What you need to do >> Your response should reproduce every line of the entries that contains the word "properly".

Data for this task >>
== Segment start ==

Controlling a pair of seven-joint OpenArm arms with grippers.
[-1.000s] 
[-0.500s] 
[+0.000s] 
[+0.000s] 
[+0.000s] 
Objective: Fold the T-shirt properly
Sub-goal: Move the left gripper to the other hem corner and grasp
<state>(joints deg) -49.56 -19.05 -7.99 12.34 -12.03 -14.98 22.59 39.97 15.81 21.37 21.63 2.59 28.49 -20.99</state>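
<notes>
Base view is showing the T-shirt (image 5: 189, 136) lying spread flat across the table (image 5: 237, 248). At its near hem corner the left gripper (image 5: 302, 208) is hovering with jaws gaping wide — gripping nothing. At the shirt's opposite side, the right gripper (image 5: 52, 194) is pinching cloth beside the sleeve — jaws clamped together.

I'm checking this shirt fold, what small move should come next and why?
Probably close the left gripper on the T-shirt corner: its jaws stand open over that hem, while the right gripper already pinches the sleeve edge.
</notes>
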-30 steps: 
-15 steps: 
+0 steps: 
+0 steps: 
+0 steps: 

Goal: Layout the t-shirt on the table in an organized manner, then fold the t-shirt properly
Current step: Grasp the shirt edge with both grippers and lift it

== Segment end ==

Response to the exercise >>
Objective: Fold the T-shirt properly
Goal: Layout the t-shirt on the table in an organized manner, then fold the t-shirt properly

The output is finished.